Brotherly Love

In 1839, Joseph PHILO and Jane WEBB married in St Mary le Strand Church, London, and then created eleven children. Perhaps not surprisingly, Joseph and Jane were favoured names given to the six boys and five girls. We have, in order of arrival, Frederick Joseph, Frances Jane, Joseph Frank, Phillipa Jane, Jane, and Joseph Francis. The fourth boy, Philip, died before his first birthday in 1855. They called their next child Philip. Though it was not unusual for Victorian parents to confer the same treasured name on two or three children, death had to take a child before the name was given again.
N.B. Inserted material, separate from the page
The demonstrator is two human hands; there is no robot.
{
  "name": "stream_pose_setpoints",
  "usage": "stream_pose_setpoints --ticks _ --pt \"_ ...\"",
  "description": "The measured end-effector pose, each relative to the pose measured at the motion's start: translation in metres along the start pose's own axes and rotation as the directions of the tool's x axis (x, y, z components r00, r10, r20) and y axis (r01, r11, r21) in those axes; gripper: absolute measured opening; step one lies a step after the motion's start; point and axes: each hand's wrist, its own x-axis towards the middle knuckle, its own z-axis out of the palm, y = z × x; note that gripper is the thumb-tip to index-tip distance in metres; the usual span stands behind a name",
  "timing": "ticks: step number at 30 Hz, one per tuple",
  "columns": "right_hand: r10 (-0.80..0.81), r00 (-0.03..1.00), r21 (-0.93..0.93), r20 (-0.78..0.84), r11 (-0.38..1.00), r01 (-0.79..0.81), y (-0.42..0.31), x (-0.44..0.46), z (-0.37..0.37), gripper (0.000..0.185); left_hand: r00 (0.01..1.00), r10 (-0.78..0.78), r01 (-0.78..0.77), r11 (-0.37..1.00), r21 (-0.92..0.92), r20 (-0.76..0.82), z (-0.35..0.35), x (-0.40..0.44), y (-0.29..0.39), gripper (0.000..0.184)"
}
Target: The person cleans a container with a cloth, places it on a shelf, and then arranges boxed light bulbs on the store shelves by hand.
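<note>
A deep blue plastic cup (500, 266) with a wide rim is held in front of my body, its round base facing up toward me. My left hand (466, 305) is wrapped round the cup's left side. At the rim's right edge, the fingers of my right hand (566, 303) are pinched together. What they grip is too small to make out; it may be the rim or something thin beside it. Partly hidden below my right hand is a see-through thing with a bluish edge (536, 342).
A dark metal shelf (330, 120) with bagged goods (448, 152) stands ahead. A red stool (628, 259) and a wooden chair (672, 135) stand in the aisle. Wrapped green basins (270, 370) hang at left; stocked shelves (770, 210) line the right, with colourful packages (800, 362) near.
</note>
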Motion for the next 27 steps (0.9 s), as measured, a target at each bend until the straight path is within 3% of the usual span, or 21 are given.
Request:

In this Philo family, however, Joseph Frank and Joseph Francis lived together for a number of years. Any likelihood of confusion, in the home or neighbourhood, seems to have been averted by calling the elder boy ‘Frank’ and the younger ‘Joe’.
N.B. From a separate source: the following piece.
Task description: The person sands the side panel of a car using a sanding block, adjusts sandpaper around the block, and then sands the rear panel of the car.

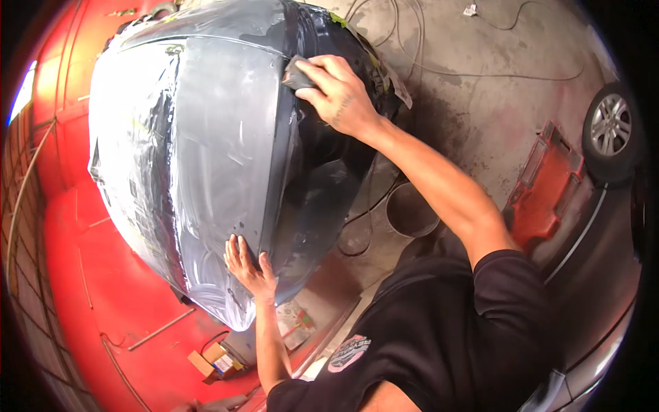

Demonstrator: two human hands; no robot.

This has, however, caused some trouble on the FamilySearch Shared Tree.

This “Joseph Francis Philo” has 11 sources attached to his record and all name him as “Joseph Frank”.

Plain Joseph has just three census sources and in 1891 he has the bonus of a middle name initial “T”. This is a mistranscribed “F” for Francis. Birth, marriage, death, 1911 census and the 1939 Register all give his full name as Joseph Francis Philo.

On 23 March 1873, Frank married Anna Maria GOLDSMITH in Foulden, near Norwich. Their first child, Louis Frank, was born in the March quarter of 1874 and Archie Thomas arrived five years later. Frank died early in 1880. When the census enumerator called in 1881 he unacountably described the two boys as Anna’s grandsons. Also with her on census night were brother in law ‘Joseph’, and a sixteen year-old servant, Sarah HENRY. Six months passed and the boys acquired a stepfather – Robert James PHILO, eighteen months younger than his brother Frank and about twelve years older than Joseph Francis. Robert and Annie had a daughter in 1886 and two years later the family crossed the Atlantic and settled in Ohio.

An accident in childhood blighted the life of Philip the Second. His injuries were not serious enough to prevent him earning a living but he would often complain of faintness, sickness and general debility. He was medically attended for many years by Dr WILLIAMS and was able to successfully run his own portmanteau-making business. When the good doctor died, Philip didn’t seek another, thinking nobody else would be able to understand the fragility of his constitution. Early in 1909 three family members died and he sank into a depression. (Two of the deceased may have been John Oakden SWIFT and his wife Ruth Cecilia nee SIMPSON.)

Philip ended his life on 17 June by swallowing poison he had persuaded a chemist to give him to put down a sick cat. He left a note for his younger brother:-

My dear Joe – May I ask you to do me a favour and be so good to see I am not buried alive, and to be as kind and considerate as you can. Yours lovingly, Philip.

The coroner’s jury returned a verdict of “suicide while temporarily insane”.

One of the floral tributes at Philip’s funeral had a message from the orphaned Oakden children – To dear Uncle, from Violet, Freddy, Dolly and Ruth.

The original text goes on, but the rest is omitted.